• **Requirement**
The listing, minus its pictures, is to be given again exactly.

[Raw data Boundary: Start]

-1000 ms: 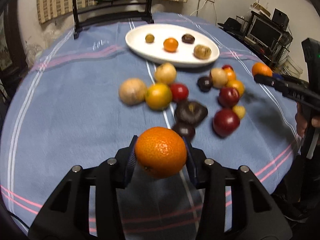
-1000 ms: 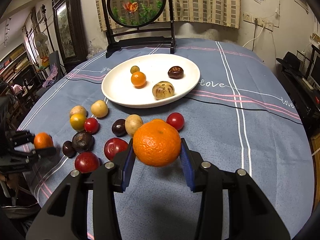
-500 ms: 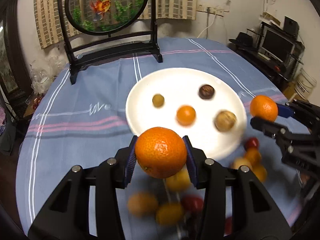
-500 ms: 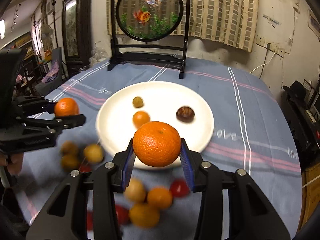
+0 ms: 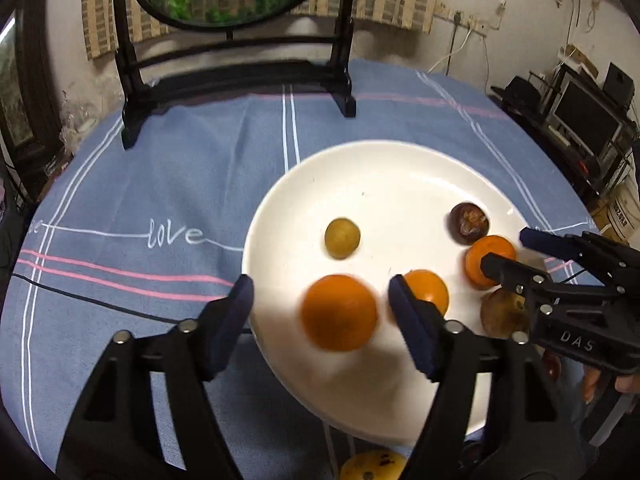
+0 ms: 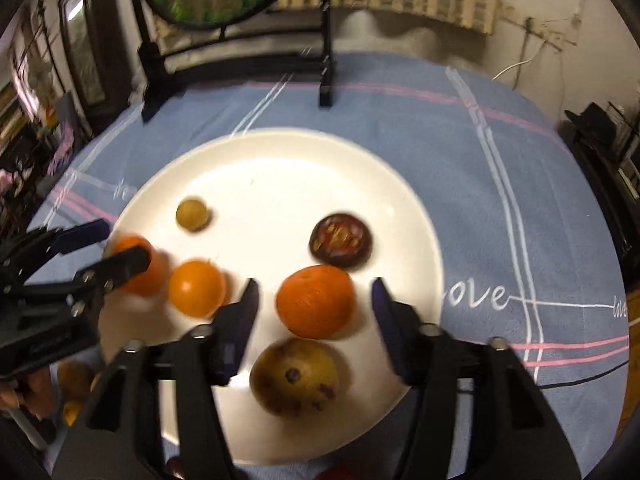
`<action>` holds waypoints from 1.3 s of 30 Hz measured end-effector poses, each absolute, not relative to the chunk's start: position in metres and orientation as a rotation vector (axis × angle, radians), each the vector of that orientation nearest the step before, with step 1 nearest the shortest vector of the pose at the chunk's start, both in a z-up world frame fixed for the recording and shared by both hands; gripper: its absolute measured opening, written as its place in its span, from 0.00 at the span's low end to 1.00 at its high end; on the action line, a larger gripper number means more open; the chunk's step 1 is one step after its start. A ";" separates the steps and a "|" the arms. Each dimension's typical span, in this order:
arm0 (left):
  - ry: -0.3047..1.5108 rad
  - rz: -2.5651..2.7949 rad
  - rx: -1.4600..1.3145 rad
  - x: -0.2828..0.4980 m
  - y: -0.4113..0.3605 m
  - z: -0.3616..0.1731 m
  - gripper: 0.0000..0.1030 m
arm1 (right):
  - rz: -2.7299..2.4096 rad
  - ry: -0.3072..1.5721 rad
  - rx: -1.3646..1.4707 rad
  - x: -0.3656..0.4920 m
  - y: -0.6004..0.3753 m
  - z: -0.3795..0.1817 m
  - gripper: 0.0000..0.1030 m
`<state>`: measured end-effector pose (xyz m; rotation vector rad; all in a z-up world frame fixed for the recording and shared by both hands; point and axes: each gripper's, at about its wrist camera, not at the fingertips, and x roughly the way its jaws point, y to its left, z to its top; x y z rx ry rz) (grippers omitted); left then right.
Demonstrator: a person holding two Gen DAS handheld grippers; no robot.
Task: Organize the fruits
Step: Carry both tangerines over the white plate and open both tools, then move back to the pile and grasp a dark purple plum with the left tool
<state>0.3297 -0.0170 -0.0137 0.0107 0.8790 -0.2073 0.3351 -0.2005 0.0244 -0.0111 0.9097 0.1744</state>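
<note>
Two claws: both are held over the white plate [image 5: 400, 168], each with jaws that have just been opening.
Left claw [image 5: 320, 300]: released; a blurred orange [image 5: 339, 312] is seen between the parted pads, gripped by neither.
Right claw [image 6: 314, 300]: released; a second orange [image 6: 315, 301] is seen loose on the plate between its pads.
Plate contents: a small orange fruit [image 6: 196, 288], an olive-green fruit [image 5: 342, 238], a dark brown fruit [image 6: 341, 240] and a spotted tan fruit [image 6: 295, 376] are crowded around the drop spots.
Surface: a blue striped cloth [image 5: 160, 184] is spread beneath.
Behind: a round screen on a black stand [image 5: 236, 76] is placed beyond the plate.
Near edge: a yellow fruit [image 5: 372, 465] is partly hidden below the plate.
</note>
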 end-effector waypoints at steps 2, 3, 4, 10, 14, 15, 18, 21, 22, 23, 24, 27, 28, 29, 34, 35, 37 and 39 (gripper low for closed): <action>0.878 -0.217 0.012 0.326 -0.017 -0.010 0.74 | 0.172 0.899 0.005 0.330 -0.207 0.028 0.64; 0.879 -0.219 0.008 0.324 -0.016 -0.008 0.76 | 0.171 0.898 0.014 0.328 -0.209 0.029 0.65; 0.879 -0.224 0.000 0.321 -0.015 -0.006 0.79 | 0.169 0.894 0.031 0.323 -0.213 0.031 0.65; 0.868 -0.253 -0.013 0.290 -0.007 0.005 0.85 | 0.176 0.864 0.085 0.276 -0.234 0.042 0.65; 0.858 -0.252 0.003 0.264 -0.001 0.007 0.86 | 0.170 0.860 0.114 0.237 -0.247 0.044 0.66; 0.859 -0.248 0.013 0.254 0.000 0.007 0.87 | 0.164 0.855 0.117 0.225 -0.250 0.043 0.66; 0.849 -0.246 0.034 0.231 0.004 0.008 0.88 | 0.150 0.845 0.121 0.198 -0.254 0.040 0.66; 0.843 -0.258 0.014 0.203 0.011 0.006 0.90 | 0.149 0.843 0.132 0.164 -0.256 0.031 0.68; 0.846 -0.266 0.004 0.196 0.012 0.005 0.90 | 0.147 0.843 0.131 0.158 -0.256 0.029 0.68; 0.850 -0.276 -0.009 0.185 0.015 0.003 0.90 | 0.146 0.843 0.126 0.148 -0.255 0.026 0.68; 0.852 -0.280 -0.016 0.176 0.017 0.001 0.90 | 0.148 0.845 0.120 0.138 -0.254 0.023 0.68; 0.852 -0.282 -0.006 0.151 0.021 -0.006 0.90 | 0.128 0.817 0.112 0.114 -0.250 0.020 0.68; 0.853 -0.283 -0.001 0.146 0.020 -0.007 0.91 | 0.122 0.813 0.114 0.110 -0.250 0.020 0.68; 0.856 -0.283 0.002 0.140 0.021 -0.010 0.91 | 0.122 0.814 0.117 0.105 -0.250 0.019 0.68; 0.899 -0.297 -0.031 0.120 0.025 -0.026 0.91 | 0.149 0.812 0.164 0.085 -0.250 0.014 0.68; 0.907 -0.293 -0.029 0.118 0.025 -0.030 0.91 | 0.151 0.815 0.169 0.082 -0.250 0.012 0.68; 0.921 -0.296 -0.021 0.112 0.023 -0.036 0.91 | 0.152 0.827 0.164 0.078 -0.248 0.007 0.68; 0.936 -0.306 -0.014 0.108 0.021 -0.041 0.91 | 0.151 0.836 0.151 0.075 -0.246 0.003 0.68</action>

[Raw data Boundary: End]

• **Answer**
-1000 ms: 
-1000 ms: 
-500 ms: 
-500 ms: 
+0 ms: 
+0 ms: 
`<action>` holds waypoints from 1.3 s of 30 Hz measured end-effector poses, each absolute, not relative to the chunk's start: position in metres and orientation as a rotation vector (axis × angle, radians), each the vector of that orientation nearest the step before, with step 1 nearest the shortest vector of the pose at the chunk's start, both in a z-up world frame fixed for the recording and shared by both hands; gripper: its absolute measured opening, written as its place in its span, from 0.00 at the span's low end to 1.00 at its high end; on the action line, a larger gripper number means more open; the chunk's step 1 is one step after its start. A ";" separates the steps and a "|" the arms. Each dimension's typical span, in this order:
arm0 (left):
  - ry: -0.3047..1.5108 rad
  - rz: -2.5651..2.7949 rad
  - rx: -1.4600..1.3145 rad
  - x: -0.2828..0.4980 m
  - y: -0.4113..0.3605 m
  - z: -0.3616..0.1731 m
  - gripper: 0.0000..0.1030 m
arm1 (right):
  - rz: -2.7299..2.4096 rad
  - ry: -0.3072..1.5721 rad
  - rx: -1.3646..1.4707 rad
  - x: -0.3656..0.4920 m
  - y: -0.6004..0.3753 m
  - z: -0.3795..0.1817 m
  - gripper: 0.0000..0.1030 m
`<state>`: measured end-effector pose (xyz m; rotation vector rad; all in a z-up world frame fixed for the recording and shared by both hands; point and axes: each gripper's, at about its wrist camera, not at the fingertips, and x roughly the way its jaws point, y to its left, z to its top; x y z rx ry rz) (grippers omitted); left then right.
Demonstrator: a person holding two Gen DAS handheld grippers; no robot.
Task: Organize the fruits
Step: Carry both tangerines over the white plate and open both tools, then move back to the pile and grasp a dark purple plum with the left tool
<state>0.3297 -0.0170 -0.0137 0.0107 0.8790 -0.2073 0.3351 -0.2005 0.0244 -0.0111 0.9097 0.1744</state>
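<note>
Two claws: both are held over the white plate [image 5: 400, 168], each with jaws that have just been opening.
Left claw [image 5: 320, 300]: released; a blurred orange [image 5: 339, 312] is seen between the parted pads, gripped by neither.
Right claw [image 6: 314, 300]: released; a second orange [image 6: 315, 301] is seen loose on the plate between its pads.
Plate contents: a small orange fruit [image 6: 196, 288], an olive-green fruit [image 5: 342, 238], a dark brown fruit [image 6: 341, 240] and a spotted tan fruit [image 6: 295, 376] are crowded around the drop spots.
Surface: a blue striped cloth [image 5: 160, 184] is spread beneath.
Behind: a round screen on a black stand [image 5: 236, 76] is placed beyond the plate.
Near edge: a yellow fruit [image 5: 372, 465] is partly hidden below the plate.
</note>
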 end-effector waypoints at steps 2, 3, 4, 10, 14, 15, 18, 21, 22, 23, 24, 27, 28, 29, 34, 35, 37 and 39 (gripper low for closed): <action>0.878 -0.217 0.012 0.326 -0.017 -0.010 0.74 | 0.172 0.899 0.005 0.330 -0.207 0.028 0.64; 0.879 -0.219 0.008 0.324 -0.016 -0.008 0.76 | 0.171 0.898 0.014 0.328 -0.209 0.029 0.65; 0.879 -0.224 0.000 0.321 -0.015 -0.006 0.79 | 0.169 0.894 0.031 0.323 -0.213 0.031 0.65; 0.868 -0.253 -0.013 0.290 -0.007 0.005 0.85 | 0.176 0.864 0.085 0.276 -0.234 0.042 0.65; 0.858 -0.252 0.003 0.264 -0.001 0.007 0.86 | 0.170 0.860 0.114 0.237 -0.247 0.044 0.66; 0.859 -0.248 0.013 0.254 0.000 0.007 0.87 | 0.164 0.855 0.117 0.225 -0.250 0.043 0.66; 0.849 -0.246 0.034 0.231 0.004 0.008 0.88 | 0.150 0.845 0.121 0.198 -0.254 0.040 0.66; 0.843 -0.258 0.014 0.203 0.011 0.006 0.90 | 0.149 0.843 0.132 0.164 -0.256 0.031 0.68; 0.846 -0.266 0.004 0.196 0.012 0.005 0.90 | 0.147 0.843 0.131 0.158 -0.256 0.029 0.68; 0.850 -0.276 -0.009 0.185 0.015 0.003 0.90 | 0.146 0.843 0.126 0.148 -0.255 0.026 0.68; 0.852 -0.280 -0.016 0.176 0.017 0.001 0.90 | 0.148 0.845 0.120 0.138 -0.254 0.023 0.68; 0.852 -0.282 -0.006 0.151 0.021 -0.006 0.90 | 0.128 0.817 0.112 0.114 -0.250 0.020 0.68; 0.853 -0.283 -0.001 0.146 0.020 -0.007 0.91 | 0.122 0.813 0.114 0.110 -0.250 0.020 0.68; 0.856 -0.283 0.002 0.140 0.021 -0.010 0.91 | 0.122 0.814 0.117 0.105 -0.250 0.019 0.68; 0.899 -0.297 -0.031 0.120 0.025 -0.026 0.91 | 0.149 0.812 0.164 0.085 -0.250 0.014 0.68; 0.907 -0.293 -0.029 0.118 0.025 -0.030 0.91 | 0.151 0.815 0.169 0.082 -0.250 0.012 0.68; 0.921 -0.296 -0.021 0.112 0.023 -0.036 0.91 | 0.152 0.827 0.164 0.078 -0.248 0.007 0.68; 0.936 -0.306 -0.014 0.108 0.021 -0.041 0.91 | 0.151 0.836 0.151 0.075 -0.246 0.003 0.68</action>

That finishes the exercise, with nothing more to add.